- Problem to solve
An exact copy of all the data is needed, with every picture left out.
__________________________________________________
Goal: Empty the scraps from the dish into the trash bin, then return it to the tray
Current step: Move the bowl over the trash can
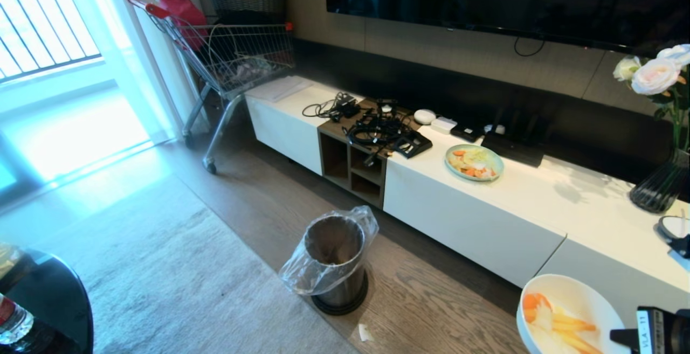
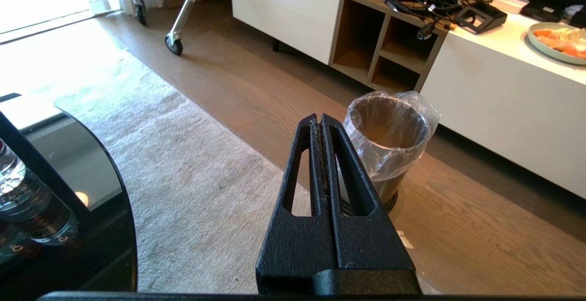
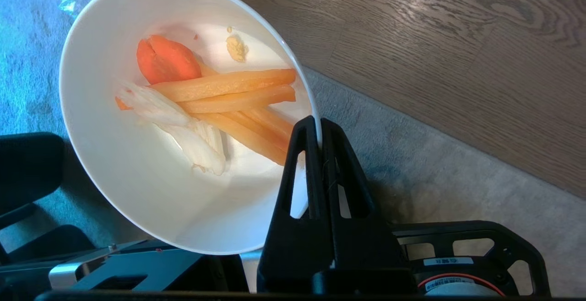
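- Two black fingers (image 3: pixel 336 163) of the right gripper (image 3: pixel 319 131) pinched the rim of the dish (image 3: pixel 151 163), held above the floor and rug.
- The scraps (image 3: pixel 219 104), orange chunks and pale strips, lay inside it.
- The trash bin (image 1: pixel 337 259) stood on the wood floor, apart from the dish, beside the white cabinet (image 1: pixel 485 219).
- The left gripper (image 2: pixel 322 120) hung pressed together, holding nothing, near the bin.

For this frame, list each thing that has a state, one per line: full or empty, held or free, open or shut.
dish: held by its rim, tilted, not over the bin
scraps: all in the dish
trash bin: upright on the floor, bag-lined, looks empty
right gripper: shut on the dish's rim
left gripper: shut, holding nothing
green plate: on the white cabinet, holding food
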`<state>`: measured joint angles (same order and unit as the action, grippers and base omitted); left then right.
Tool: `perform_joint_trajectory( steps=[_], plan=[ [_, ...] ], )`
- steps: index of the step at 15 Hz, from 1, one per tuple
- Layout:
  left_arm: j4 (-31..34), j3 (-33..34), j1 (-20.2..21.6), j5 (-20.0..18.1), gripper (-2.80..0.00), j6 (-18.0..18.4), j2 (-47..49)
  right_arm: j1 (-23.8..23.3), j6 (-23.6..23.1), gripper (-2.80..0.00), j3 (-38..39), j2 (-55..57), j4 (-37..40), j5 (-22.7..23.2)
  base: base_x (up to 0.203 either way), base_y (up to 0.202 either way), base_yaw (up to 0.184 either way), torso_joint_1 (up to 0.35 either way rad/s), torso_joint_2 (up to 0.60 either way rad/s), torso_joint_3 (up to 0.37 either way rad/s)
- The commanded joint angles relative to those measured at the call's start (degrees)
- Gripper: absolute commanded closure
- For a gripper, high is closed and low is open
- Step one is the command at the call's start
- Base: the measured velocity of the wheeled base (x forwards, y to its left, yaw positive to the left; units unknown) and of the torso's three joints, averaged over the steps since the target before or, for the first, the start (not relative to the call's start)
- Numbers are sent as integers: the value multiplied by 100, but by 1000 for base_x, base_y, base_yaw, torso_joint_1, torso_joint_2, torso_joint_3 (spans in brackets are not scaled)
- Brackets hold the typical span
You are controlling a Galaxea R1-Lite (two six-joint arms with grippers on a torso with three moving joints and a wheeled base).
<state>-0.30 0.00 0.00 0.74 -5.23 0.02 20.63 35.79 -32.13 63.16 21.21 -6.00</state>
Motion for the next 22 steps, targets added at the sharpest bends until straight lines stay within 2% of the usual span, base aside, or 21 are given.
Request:
perform_joint_trajectory(
  steps=[1,11,13,15,22],
  plan=[
    [-5,0,0,5,0,-4,-2,146,3,0,5,40,21,-4,0,0,0,0,0,0],
    [-5,0,0,5,0,-13,-2,293,-9,0,-27,224,-2,-66,0,0,0,3,2,-174],
    [-5,0,0,5,0,-13,-2,285,-13,0,-55,329,-236,-119,0,0,0,-1,5,-202],
    [-5,0,0,5,0,-13,4,286,-36,0,-65,564,-485,-388,0,0,0,-1,5,-203],
    [-5,0,0,5,0,-13,-2,292,-37,0,-585,1031,-633,-682,0,0,0,2,3,-197]
  ],
)
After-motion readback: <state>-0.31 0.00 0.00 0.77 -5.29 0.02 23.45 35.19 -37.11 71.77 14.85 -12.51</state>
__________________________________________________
- Written response
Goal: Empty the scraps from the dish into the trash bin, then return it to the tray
Current step: Move the bowl over the trash can
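- Two black fingers (image 3: pixel 336 163) of the right gripper (image 3: pixel 319 131) pinched the rim of the dish (image 3: pixel 151 163), held above the floor and rug.
- The scraps (image 3: pixel 219 104), orange chunks and pale strips, lay inside it.
- The trash bin (image 1: pixel 337 259) stood on the wood floor, apart from the dish, beside the white cabinet (image 1: pixel 485 219).
- The left gripper (image 2: pixel 322 120) hung pressed together, holding nothing, near the bin.

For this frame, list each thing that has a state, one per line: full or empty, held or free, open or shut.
dish: held by its rim, tilted, not over the bin
scraps: all in the dish
trash bin: upright on the floor, bag-lined, looks empty
right gripper: shut on the dish's rim
left gripper: shut, holding nothing
green plate: on the white cabinet, holding food
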`<state>`: measured joint angles (same order and unit as the action, grippers and base omitted); left then right.
Tool: `perform_joint_trajectory( steps=[_], plan=[ [_, ...] ], )`
- steps: index of the step at 15 Hz, from 1, one per tuple
- Layout:
  left_arm: j4 (-31..34), j3 (-33..34), j1 (-20.2..21.6), j5 (-20.0..18.1), gripper (-2.80..0.00), j6 (-18.0..18.4), j2 (-47..49)
  right_arm: j1 (-23.8..23.3), j6 (-23.6..23.1), gripper (-2.80..0.00), j3 (-38..39), j2 (-55..57), j4 (-37..40), j5 (-22.7..23.2)
  base: base_x (up to 0.203 either way), base_y (up to 0.202 either way), base_yaw (up to 0.184 either way), torso_joint_1 (up to 0.35 either way rad/s), torso_joint_2 (up to 0.60 either way rad/s), torso_joint_3 (up to 0.37 either way rad/s)
- The commanded joint angles relative to those measured at the call's start (degrees)
- Gripper: absolute commanded closure
- For a gripper, high is closed and low is open
- Step one is the command at the call's start
- Base: the measured velocity of the wheeled base (x forwards, y to its left, yaw positive to the left; units unknown) and of the torso's three joints, averaged over the steps since the target before or, for the first, the start (not relative to the call's start)
- Numbers are sent as integers: the value multiplied by 100, but by 1000 for base_x, base_y, base_yaw, torso_joint_1, torso_joint_2, torso_joint_3 (spans in brackets are not scaled)
- Brackets hold the typical span
You are controlling a Galaxea R1-Lite (two six-joint arms with grippers on a torso with three moving joints and a wheeled base).
<state>-0.30 0.00 0.00 0.74 -5.23 0.02 20.63 35.79 -32.13 63.16 21.21 -6.00</state>
Motion for the next 22 steps, targets added at the sharpest bends until straight lines stay within 2% of the usual span, base aside, or 21 are given.
Request:
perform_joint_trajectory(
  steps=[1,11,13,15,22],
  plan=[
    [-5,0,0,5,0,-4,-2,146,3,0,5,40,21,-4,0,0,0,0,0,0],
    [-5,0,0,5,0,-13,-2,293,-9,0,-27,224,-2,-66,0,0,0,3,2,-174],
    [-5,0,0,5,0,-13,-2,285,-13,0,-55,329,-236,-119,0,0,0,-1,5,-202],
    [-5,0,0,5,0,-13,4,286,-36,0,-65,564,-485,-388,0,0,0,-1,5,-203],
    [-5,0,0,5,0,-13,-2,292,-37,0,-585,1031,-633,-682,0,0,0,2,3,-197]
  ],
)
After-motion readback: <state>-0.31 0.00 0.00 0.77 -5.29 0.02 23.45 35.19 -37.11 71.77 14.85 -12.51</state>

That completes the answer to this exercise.